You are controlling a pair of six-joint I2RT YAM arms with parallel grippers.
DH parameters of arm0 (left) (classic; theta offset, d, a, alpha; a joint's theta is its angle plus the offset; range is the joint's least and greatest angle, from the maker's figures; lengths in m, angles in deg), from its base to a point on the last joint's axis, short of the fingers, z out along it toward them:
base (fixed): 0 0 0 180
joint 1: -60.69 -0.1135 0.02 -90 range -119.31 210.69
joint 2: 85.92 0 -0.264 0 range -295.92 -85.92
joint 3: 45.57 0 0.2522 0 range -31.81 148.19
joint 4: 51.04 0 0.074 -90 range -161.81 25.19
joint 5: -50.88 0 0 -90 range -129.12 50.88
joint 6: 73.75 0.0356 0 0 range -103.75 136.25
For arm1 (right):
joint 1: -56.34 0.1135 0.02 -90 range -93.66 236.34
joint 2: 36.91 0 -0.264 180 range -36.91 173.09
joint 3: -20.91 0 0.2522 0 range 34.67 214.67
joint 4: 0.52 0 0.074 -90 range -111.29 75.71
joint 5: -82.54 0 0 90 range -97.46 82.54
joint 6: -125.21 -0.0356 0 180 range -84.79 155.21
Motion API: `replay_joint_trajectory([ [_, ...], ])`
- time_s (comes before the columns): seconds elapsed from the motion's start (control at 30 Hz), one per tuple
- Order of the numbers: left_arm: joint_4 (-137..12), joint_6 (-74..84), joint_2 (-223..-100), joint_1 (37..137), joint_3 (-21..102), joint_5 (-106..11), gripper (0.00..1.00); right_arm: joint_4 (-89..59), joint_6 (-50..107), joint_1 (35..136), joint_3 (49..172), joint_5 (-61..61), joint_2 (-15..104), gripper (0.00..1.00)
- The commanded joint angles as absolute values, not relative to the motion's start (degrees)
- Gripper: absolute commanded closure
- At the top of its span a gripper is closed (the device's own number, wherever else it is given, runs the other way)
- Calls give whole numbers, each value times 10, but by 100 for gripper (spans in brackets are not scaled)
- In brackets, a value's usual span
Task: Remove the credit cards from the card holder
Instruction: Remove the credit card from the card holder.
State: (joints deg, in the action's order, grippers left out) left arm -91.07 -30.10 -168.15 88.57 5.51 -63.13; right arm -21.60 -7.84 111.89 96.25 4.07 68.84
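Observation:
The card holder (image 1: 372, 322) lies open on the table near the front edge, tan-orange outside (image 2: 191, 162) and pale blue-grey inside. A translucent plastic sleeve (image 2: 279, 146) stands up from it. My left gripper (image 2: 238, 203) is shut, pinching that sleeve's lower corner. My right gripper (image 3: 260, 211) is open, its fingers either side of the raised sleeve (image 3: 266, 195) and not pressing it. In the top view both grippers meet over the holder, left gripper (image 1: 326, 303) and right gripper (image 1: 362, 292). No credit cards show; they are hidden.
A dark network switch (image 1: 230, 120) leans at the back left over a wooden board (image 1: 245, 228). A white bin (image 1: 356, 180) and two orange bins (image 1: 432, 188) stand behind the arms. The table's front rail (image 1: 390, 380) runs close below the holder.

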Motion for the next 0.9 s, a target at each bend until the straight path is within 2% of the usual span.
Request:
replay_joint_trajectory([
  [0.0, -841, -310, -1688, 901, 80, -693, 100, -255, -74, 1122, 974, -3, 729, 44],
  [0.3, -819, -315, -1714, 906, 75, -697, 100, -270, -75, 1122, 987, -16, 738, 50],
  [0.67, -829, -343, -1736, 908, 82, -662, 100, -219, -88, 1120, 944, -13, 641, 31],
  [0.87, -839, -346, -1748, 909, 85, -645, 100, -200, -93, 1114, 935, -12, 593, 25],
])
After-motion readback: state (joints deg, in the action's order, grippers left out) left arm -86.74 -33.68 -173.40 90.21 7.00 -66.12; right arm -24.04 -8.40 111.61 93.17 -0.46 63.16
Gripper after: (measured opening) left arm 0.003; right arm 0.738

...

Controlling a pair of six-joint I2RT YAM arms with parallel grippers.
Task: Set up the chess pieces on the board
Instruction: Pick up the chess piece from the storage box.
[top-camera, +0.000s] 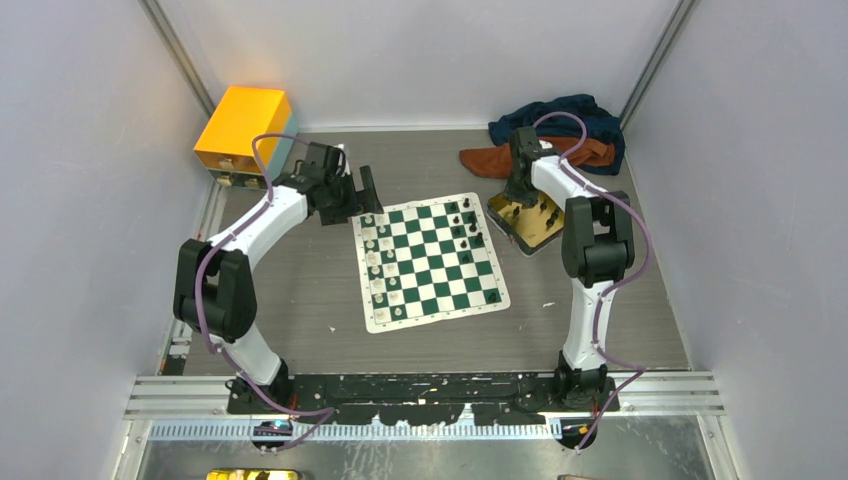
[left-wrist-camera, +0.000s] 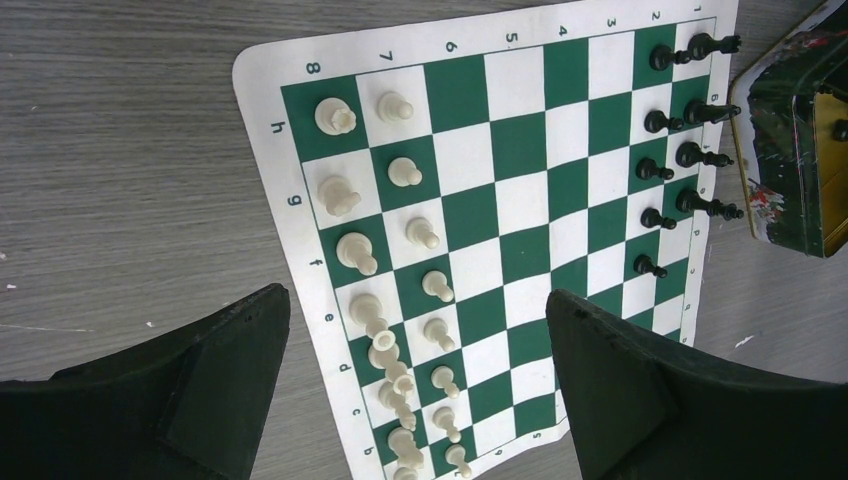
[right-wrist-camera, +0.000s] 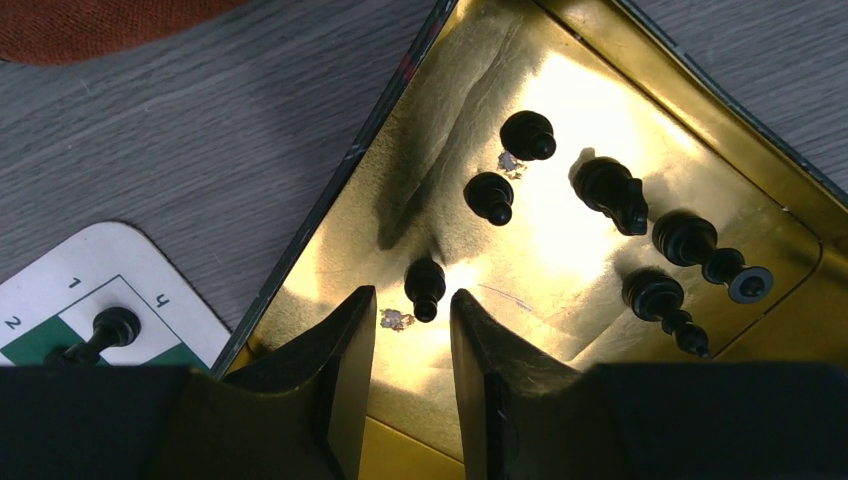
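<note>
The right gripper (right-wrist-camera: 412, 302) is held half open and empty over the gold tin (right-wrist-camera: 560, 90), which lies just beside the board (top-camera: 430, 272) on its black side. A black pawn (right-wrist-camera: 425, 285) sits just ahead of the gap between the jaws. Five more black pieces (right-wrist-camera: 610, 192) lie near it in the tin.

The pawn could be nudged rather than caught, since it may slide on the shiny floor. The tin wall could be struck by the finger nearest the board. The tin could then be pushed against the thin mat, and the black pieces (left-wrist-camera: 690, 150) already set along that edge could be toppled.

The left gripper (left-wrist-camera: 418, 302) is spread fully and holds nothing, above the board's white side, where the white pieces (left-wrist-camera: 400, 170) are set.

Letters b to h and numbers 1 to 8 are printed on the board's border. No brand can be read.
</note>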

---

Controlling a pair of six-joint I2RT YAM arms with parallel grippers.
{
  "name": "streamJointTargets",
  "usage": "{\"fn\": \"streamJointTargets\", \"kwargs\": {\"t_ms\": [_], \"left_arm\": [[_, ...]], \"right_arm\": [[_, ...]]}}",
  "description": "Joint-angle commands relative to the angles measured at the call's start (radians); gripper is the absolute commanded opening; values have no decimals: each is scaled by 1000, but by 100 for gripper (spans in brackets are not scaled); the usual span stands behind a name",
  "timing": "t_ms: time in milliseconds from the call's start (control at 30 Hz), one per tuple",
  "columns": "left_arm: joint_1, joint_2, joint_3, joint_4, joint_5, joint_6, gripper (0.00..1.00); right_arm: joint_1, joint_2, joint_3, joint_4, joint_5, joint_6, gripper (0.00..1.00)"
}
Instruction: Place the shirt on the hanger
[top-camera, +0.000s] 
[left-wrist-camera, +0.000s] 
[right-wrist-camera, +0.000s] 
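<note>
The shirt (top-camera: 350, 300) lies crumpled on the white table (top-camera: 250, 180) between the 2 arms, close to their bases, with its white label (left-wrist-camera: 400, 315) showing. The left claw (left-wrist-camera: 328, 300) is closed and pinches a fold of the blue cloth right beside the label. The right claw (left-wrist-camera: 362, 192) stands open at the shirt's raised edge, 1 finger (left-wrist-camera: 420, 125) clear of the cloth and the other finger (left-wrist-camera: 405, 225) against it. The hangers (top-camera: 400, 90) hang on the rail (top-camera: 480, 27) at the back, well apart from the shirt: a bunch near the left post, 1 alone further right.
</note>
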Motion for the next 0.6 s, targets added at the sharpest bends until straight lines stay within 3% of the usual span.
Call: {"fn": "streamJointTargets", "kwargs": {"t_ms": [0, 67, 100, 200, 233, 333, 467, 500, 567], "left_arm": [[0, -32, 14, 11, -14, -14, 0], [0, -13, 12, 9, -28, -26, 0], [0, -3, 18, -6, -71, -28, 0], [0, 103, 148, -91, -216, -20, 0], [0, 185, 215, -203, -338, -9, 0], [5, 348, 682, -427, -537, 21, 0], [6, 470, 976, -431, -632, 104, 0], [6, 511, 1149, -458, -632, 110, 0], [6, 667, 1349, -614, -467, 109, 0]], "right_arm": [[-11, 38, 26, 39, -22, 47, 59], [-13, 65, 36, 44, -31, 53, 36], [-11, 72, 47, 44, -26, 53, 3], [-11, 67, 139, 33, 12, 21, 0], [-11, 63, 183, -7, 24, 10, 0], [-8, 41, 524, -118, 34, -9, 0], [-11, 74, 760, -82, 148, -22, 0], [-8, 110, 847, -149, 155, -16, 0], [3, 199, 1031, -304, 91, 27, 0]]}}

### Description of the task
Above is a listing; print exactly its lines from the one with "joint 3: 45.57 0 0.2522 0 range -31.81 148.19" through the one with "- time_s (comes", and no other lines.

### Your response
joint 3: 45.57 0 0.2522 0 range -31.81 148.19
joint 4: 51.04 0 0.074 -90 range -161.81 25.19
joint 5: -50.88 0 0 -90 range -129.12 50.88
joint 6: 73.75 0.0356 0 0 range -103.75 136.25
For arm1 (right):
joint 1: -56.34 0.1135 0.02 -90 range -93.66 236.34
joint 2: 36.91 0 -0.264 180 range -36.91 173.09
joint 3: -20.91 0 0.2522 0 range 34.67 214.67
joint 4: 0.52 0 0.074 -90 range -111.29 75.71
joint 5: -82.54 0 0 90 range -97.46 82.54
joint 6: -125.21 -0.0356 0 180 range -84.79 155.21
Motion API: `replay_joint_trajectory([ [_, ...], ])`
- time_s (comes before the columns): seconds elapsed from the motion's start (control at 30 Hz), one per tuple

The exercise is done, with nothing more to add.